Für ihre Untersuchungen nutzten die Forscher so genannte Knockout-Mäuse, die in ihrem Körper bestimmte Proteinkinasen nicht mehr produzieren. In Zusammenarbeit mit der Arbeitsgruppe von Alexander Tarakhovsky vom Rockefeller Institut in New York konnten die Wissenschaftler jetzt am Mausmodell zeigen, dass die so genannte Delta-Isoform der Proteinkinase C an Prozessen beteiligt ist, die die Entwicklung einer Autoimmunität unterbinden.

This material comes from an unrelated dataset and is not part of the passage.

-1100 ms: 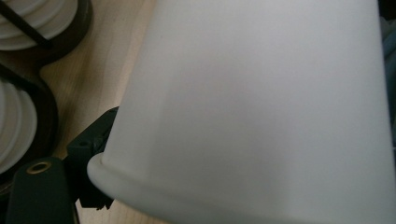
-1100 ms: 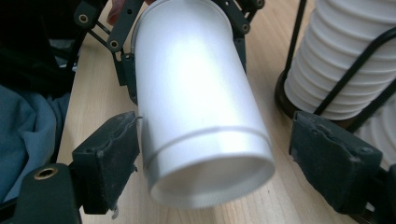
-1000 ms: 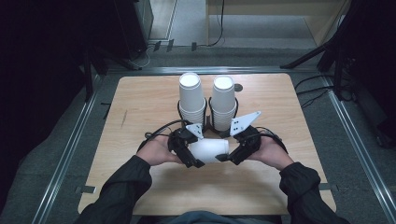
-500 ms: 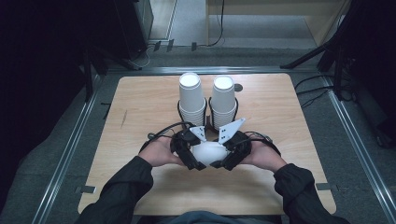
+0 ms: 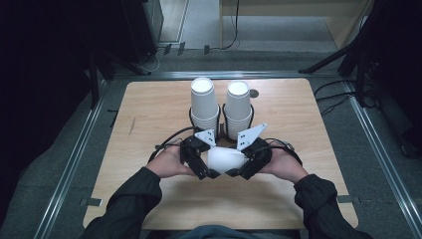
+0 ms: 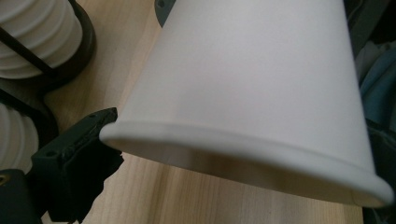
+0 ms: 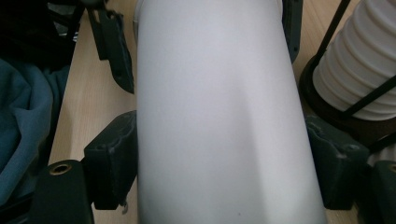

Die Delta-Isoform ist eine von insgesamt elf Mitgliedern der Proteinkinase-C-Familie. Mäuse, denen diese Form der Proteinkinase fehlte, zeigten nun Entgleisungen im Immunsystem: Es entstanden so genannte autoreaktive B-Zellen, die körpereigenes Gewebe angreifen. Normalerweise produzieren B-Zellen Antikörper gegen Fremdstoffe und übernehmen damit eine wichtige Aufgabe in unserem Immunsystem. B-Zellen, die falsch programmiert sind, werden in einem gesunden Organismus selektiv abgetötet oder inaktiviert. Auf diese Weise wird eine Reaktion gegen den eigenen Körper verhindert. In der Mausmutante, die das besagte Enzym nicht herstellte, waren aber die falsch programmierten, autoreaktiven B-Zellen nach wie vor aktiv. Sie produzierten Antikörper und lösten damit eine unerwünschte Autoimmunreaktion aus. Ein unmittelbarer Beweis dafür, dass PKC-delta die Entstehung oder Aktivierung von entgleisten B-Zellen steuert. Ob noch andere Signale hinzukommen, ist bisher noch unklar.

Daher wollen die Wissenschaftler jetzt untersuchen, ob sich in Patienten mit bestimmten Autoimmunerkrankungen ein Mangel an PKC-delta nachweisen lässt. Wäre das der Fall, so würden sich neue gezielte Ansätze für eine Therapie dieser Krankheiten eröffnen.